1.3. Os primeiros artigos de Kelsen traduzidos na Itália

A neutralidade de doutrina proposta por Kelsen deixou de suscitar suspeitas do regime fascista italiano. Assim, no final dos anos 20, ensaios de Kelsen foram publicados na revista Nuovi studi di diritto, economia e politica, revista dirigida ao público de alto nível, entretanto com notória inspiração fascista, ideologia completamente estranha a Kelsen. Mesmo com a distância ideológica entre Kelsen e a redação do periódico, era notório o interesse nos textos de Hans Kelsen “o nome de Kelsen é hoje por demais prestigiado e discutido para que possamos dar-nos o luxo de desconhecer suas teorias”. Após o doutorado, obtido em 1906, Kelsen viajou a Heidelberg para aprofundar suas pesquisas com o maior publicista da época, Georg Jellinek. Do ponto de vista científico, tal orientação teórica deu forma aos escritos publicado no monumental “Hauptprobleme der Staatsrechtslehre (1910)”, orientação científica que guiou Kelsen nos anos seguintes, distanciando-se das teorias do seu início de carreira (p.10). 

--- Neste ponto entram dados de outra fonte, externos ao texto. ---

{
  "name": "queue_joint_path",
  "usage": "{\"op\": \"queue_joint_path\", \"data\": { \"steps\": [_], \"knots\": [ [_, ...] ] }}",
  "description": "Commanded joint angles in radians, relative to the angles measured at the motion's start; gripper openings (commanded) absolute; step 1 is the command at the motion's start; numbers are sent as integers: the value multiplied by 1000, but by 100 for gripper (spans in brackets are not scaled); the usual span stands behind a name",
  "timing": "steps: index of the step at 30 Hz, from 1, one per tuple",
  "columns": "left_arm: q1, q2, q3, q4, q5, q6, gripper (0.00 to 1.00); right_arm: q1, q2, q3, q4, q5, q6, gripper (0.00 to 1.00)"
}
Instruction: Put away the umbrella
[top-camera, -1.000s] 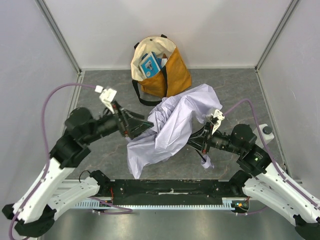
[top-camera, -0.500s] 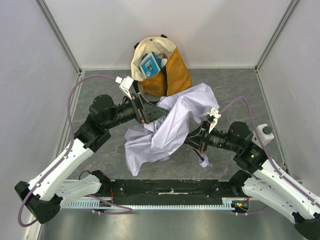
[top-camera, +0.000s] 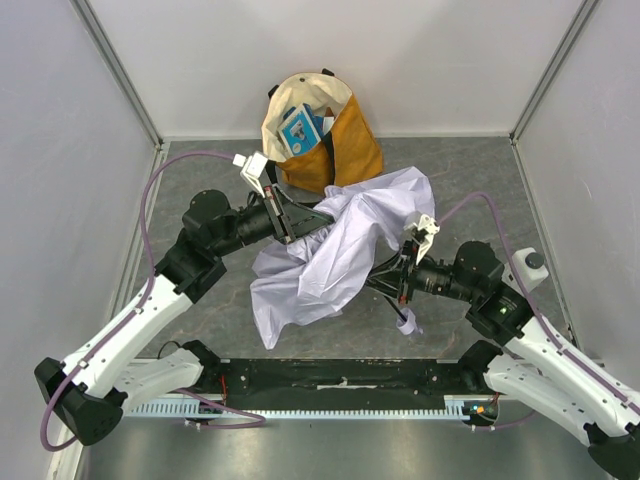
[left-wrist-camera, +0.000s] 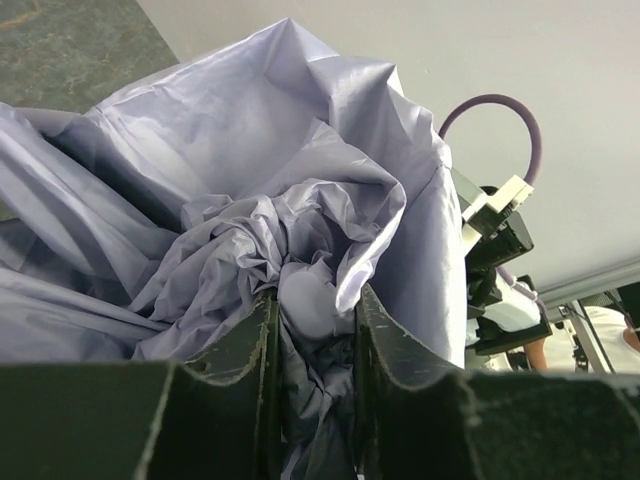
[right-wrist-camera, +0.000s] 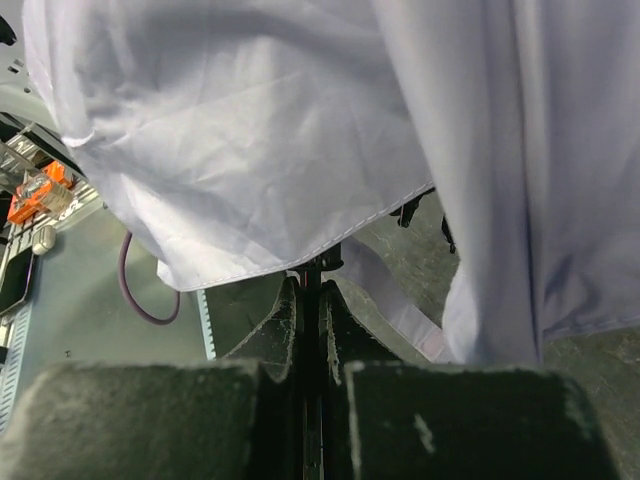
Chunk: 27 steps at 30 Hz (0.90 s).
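The umbrella (top-camera: 340, 250) lies as a crumpled pale lavender canopy in the middle of the grey table. My left gripper (top-camera: 325, 215) reaches in from the left at the canopy's upper edge. In the left wrist view its jaws (left-wrist-camera: 312, 295) pinch a bunched fold of the fabric (left-wrist-camera: 250, 150). From the right, my right gripper (top-camera: 385, 283) sits under the canopy's edge. In the right wrist view it (right-wrist-camera: 312, 275) is shut on a thin black rod of the umbrella, with the canopy (right-wrist-camera: 260, 130) hanging above. The lavender strap (right-wrist-camera: 400, 310) trails on the table.
A mustard-and-cream tote bag (top-camera: 345, 150) stands open at the back centre, just behind the umbrella, with a blue box (top-camera: 300, 128) inside. White walls enclose the table on three sides. A black rail (top-camera: 340, 375) runs along the near edge.
My left arm swung right and towards the back, onto the canopy's upper edge, and its jaws closed on a fold. The canopy bunched slightly. My right gripper stayed shut and shifted a little left.
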Motion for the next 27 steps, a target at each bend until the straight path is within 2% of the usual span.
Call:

1.4. Autores Italianos em Kelsen, até uma última citação em italiano

É impossível traçar um quadro completo dos autores italianos por ele citados. Um dos principais é Alessandro Passerin d’Éntreves (1902-1985), ao qual a “teoria do direito natural e direito positivo e a Teoria do direito natural e teoria pura do direito dedicam-se a inteiramente a discutir as teses do mencionado autor (p.13). Além de Alessandro Passerin d’Éntreves (direito natural), é possível auferir citações e influências de outros autores italianos como Tullio Ascarelli, Norberto Bobbio e Alessandro Giuliani. Em que pese a limitação de dados da pesquisa exposta, é possível demonstrar que o conhecimento acadêmico do italiano influenciou sobremaneira a vida científica de Kelsen. 

1.5. Kelsen e as Academias Italianas

Em 1969, Kelsen já havia recebido 11 doutorados honoris causa, mas nenhuma oriunda de universidade italiana. Três foram as academias italianas o perfilaram entre seus sócios: A Accademia dele Scienze dell´Istituto de Bolonha – sócio correspondente estrangeiro (1932-1943); Accademia dei Liceni Romana, indicado por Giorgio Del Vecchio (1955), na qual teve um relevante reconhecimento; e Accademia delle Scienze de Turim (1956), a qual integrou até o ano de sua morte (1973). 

1.6. A correspondência entre Kelsen e Giorgio Del Vecchio

Após encontro de Giorgio Del Vecchio com Hans Kelsen em 1922, teve início entre os dois uma harmoniosa correspondência científica que durou até 1965, na qual se dialogou sobre artigos novos e escritos publicados. A correspondência se tornou mais frequente a partir de 1933, após o afastamento de Kelsen da Universidade de Colonia, com o advento do nacional-socialismo. O contato entre ambos passou a ser mais vagaroso pela distância, pelos problemas pessoais de Del Vecchio e sua posição fascista e pelo fato da docência de Kelsen se voltar cada vez mais para o Direito Internacional.  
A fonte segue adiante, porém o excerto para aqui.